§ Task
After removing every image, reproduce the data exactly as it appears.

§ Information provided
- Opening Delimiter -

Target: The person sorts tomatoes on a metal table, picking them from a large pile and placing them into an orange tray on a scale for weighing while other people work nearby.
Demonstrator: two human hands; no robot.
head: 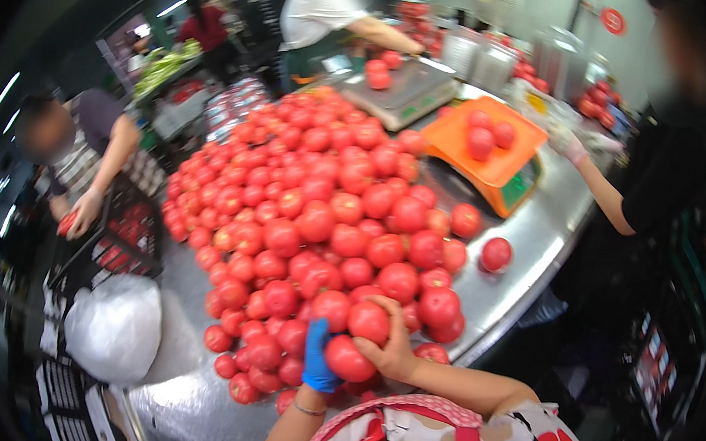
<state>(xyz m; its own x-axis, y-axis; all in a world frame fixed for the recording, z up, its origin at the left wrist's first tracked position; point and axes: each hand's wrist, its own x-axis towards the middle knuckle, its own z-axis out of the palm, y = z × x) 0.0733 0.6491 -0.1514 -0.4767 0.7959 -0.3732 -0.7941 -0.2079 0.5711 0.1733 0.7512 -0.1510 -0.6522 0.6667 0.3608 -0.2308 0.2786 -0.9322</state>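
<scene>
A large heap of red tomatoes (287, 236) covers the middle of a stainless-steel table (181, 421). At its near edge, my left hand (319, 359) wears a blue glove and cups a large tomato (350, 358) from the left. My bare right hand (397, 347) curls around another tomato (369, 321) just above that one, its thumb between the two. Both tomatoes are close together, and other tomatoes lie right behind and beside my hands. My left palm is partly hidden by the fruit.
An orange weighing scale (485, 141) holds several tomatoes; a flat scale (403, 91) stands behind it. A filled white plastic bag (115, 328) sits at left. Co-workers stand at left beside a dark crate (128, 237), behind the flat scale, and at right with gloved hands (568, 139).
</scene>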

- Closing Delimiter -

§ Answer box
Target: The person sorts tomatoes on a metal table, picking them from a large pile and placing them into an orange tray on a scale for weighing while other people work nearby.
Demonstrator: two human hands; no robot.
head: 
<state>(xyz m; its own x-axis, y-axis; all in a world frame fixed for the recording, z up, its origin at the left wrist's first tracked position; point and axes: each hand's wrist, its own x-axis towards the middle knuckle, its own z-axis out of the palm, y = z × x) 0.0733 0.6491 -0.1514 -0.4767 0.7959 -0.3732 -0.7941 -0.2079 0.5711 0.1733 0.7512 -0.1510 -0.6522 0.6667 0.3608 -0.2308 0.2786 -0.9322</state>
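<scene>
A large heap of red tomatoes (287, 236) covers the middle of a stainless-steel table (181, 421). At its near edge, my left hand (319, 359) wears a blue glove and cups a large tomato (350, 358) from the left. My bare right hand (397, 347) curls around another tomato (369, 321) just above that one, its thumb between the two. Both tomatoes are close together, and other tomatoes lie right behind and beside my hands. My left palm is partly hidden by the fruit.
An orange weighing scale (485, 141) holds several tomatoes; a flat scale (403, 91) stands behind it. A filled white plastic bag (115, 328) sits at left. Co-workers stand at left beside a dark crate (128, 237), behind the flat scale, and at right with gloved hands (568, 139).
</scene>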

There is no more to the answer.